WSU Foundation gets pledge for STEM-mentoring initiative
Feb 12, 2014 7:00 AM | Print
TECT Aerospace has committed to providing $100,000 during the next five years to Wichita State University Foundation to help develop a community-wide program for mentoring K-12 students in science, technology, engineering and math (STEM).
The gift was made with the assistance of The Glass Foundation, which provides philanthropic support on behalf of the TECT family of businesses owned by Kenneth E. Glass and family.
The financial support is seen as crucial to efforts by WSU's College of Engineering and its partners to be named a winning city in the US2020 Initiative, which seeks to bolster STEM mentorship for underrepresented students nationwide. Wichita is one of 13 finalists in the competition, which will award a total of $1 million in resources to five winning cities to be announced in mid March.
Finalists improve their chances by demonstrating financial support from community and industry partners.
"TECT Aerospace and The Glass Foundation are pleased to support Wichita State's effort to obtain a STEM mentoring grant for Wichita," said Pete Knapper, president of TECT Aerospace. "We see this as an investment in our future.

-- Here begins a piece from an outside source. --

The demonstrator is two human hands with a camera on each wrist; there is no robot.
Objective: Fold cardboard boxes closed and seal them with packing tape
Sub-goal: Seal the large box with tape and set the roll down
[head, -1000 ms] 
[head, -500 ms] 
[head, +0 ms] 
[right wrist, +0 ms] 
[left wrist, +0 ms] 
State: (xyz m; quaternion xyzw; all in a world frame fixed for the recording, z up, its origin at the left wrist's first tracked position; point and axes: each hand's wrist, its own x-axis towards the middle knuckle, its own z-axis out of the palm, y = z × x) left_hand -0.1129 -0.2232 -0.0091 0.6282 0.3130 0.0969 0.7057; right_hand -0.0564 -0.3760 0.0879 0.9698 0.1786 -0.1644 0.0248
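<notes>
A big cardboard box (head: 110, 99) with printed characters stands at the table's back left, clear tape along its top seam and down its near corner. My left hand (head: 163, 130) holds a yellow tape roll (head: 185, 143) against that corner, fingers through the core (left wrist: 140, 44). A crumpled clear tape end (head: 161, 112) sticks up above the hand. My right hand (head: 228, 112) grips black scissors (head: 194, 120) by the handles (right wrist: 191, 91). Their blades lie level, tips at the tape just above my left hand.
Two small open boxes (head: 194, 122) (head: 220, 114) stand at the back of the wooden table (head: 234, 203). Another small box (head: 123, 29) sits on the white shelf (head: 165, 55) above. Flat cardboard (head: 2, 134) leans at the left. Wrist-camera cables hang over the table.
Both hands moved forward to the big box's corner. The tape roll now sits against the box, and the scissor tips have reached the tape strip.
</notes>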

Engineering professionals are key to the success of our business, and we want to encourage the development of skills that we will need to staff the workforce of the future."
With six facilities in the United States, TECT Aerospace provides custom manufacturing services of components and assemblies for a variety of companies. It is a business unit of TECT, a family of privately held aerospace companies.

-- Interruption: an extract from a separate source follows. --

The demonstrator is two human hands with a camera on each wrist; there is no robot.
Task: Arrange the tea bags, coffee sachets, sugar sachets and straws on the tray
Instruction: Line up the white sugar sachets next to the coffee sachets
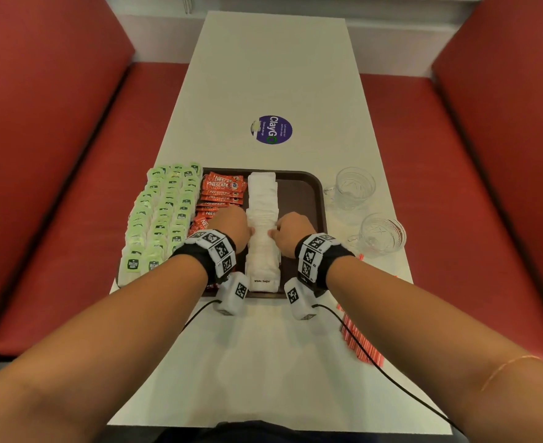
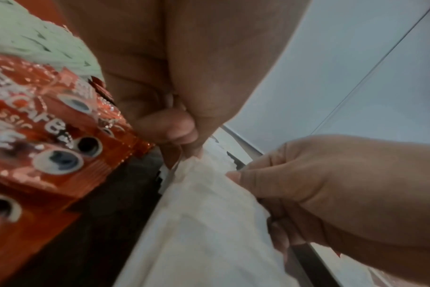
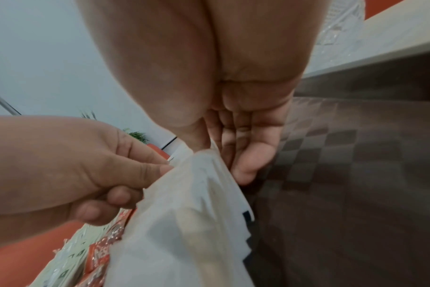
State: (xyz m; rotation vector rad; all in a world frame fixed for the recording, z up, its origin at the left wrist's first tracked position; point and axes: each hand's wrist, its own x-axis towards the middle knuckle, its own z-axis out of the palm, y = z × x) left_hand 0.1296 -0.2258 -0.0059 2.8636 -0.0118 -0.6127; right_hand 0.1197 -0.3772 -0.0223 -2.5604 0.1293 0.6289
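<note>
Both grips, left hand (image 1: 232,223) and right hand (image 1: 291,230), pinch the sugar sachets (image 1: 262,219) between them, mid-tray (image 1: 305,193).

Left hand (image 2: 184,81), seen from the wrist, pinches the upper edge of the white sugar sachets (image 2: 204,213) between thumb and curled fingers (image 2: 169,128). The right hand (image 2: 344,194) grips the same row from the opposite side. Orange coffee sachets (image 2: 52,155) lie just beside, with pale green tea bags (image 2: 37,44) beyond.
</note>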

TECT Aerospace has established a strong relationship with WSU's Office of Cooperative Education, which helps WSU students get work experience in their chosen fields of study. The company has provided internships and co-op experiences to several Wichita State students.
The gift from TECT Aerospace will be used to help the WSU College of Engineering create a citywide STEM mentoring program aimed at stimulating interest among girls, low-income youth and students of color in STEM education and careers. The program will recruit professionals in STEM-related fields in the Wichita area to volunteer to engage in mentoring relationships and activities with K-12 students.

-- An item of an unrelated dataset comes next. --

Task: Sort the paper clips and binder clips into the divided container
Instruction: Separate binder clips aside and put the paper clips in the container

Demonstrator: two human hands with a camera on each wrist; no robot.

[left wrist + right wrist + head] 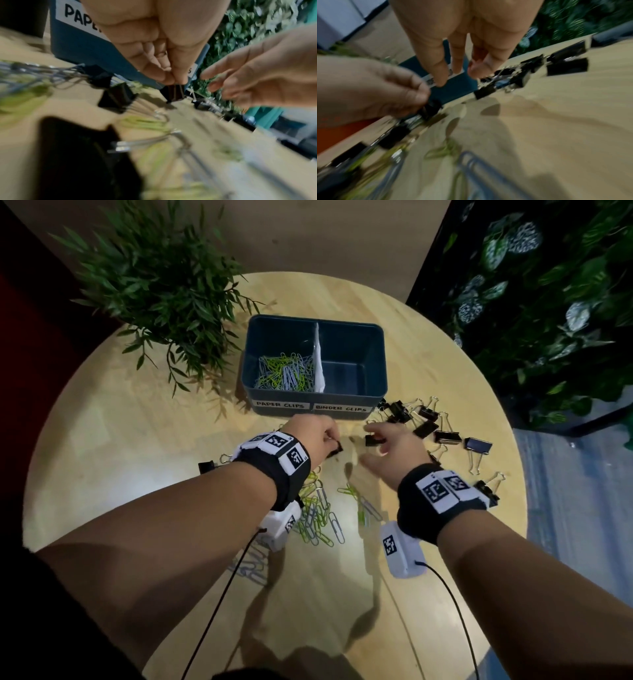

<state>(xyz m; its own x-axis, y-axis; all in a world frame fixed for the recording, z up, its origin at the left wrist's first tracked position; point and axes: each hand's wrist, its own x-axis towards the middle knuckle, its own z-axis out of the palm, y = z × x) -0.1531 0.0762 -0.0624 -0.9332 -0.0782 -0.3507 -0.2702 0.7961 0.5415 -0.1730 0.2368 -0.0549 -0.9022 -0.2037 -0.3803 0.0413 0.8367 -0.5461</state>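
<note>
- Divided container (317, 405) sat mid-table (137, 446), front labels reading "PAPER CLIPS" on its left half, "BINDER CLIPS" on its right. Left compartment already held a pile of green and silver paper clips; right compartment looked empty, so binder sorting had likely just begun.
- Left hand (313, 436) was just in front of the container, fingertips pinching a black binder clip (174, 92) by its wire handles, body hanging down close to the table. Handle pinch probably made sense: easy lift, no need to squeeze the spring.
- Right hand (390, 448) was also in front of the container, to its right side, fingers spread and relaxed, grasping nothing. Another black clip (371, 440) lay right at its fingertips; contact couldn't be told from the blur. Judged as reaching for it.
- Loose binder clips (445, 436) lay scattered off the container's front-right corner, handy to the binder half.
- Remaining paper clips (318, 515) lay well in front of the container, near the wrists.
- Potted plant (161, 285) stood left of the container.
</note>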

The WSU-led coalition for the US2020 competition includes the city of Wichita, school districts, industry and business concerns, volunteer groups and youth-serving organizations. The coalition intends to move forward with a local STEM-mentoring program even if it is not selected for the US2020 Initiative.
"We have to continue to grow our own talent and make students aware of exciting STEM careers that impact our community and the world," said Larry Whitman, associate dean of the WSU College of Engineering who is leading the STEM-mentoring effort for Wichita State. "This commitment from TECT Aerospace demonstrates the kind of leadership that will keep Wichita as the Air Capitol of the World."
Growth in STEM-related jobs during the next 10 years is expected to exceed the growth of non-STEM jobs, and the United States is producing too few STEM professionals to fill the demand. That could result in Wichita, as well as the United States, losing its competitive edge in areas that are vital to economic growth.